§ **Exercise goal**
Quote every line of the data below as it stands, omitting pictures.

§ **Information provided**
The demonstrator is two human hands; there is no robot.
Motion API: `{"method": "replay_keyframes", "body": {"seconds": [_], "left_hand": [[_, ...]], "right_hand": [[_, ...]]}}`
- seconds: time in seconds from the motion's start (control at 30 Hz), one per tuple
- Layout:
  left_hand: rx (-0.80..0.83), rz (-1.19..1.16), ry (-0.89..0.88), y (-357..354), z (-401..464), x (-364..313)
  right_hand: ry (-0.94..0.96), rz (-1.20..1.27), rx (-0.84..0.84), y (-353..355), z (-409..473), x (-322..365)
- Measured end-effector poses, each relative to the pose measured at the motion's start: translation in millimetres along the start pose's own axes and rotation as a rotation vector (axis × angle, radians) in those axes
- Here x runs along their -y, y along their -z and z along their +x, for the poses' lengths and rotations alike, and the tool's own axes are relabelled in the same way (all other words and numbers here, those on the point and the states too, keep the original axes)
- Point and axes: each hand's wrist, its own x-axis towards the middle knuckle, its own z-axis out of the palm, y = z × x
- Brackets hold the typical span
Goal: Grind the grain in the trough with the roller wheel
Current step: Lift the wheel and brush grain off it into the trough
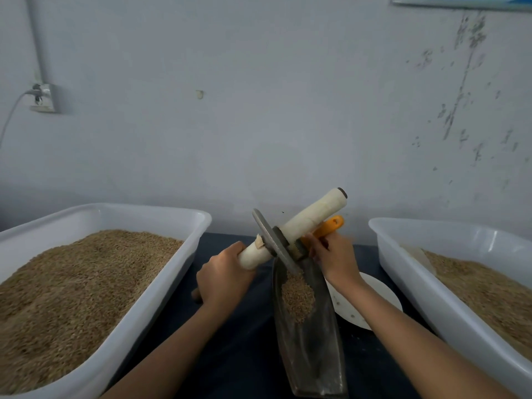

§ **Expected output**
The demonstrator is two human hands; there is no robot.
Motion API: `{"method": "replay_keyframes", "body": {"seconds": [_], "left_hand": [[_, ...]], "right_hand": [[_, ...]]}}`
- seconds: time in seconds from the motion's start (control at 30 Hz), one per tuple
- Layout:
  left_hand: rx (-0.80..0.83), rz (-1.19..1.16), ry (-0.89..0.88), y (-357..354), z (-401..464), x (-364..313)
  right_hand: ry (-0.94..0.96), rz (-1.20..1.27), rx (-0.84..0.84), y (-353..355), z (-409..473), x (-322..365)
- Measured end-effector poses, each relative to the pose measured at the motion's start: translation in millimetres along the start pose's own axes and rotation as a rotation vector (axis × angle, radians) in those axes
- Here x runs along their -y, y along their -z and z along their +x, for the poses' lengths and rotations alike, and the tool's own axes are relabelled in the same way (all other words and numbers here, those on the point and the states too, keep the original axes)
- Point and axes: each hand's wrist, its own x-axis towards the middle knuckle, its own z-axis out of the palm, y = z × x
- Brackets hold the typical span
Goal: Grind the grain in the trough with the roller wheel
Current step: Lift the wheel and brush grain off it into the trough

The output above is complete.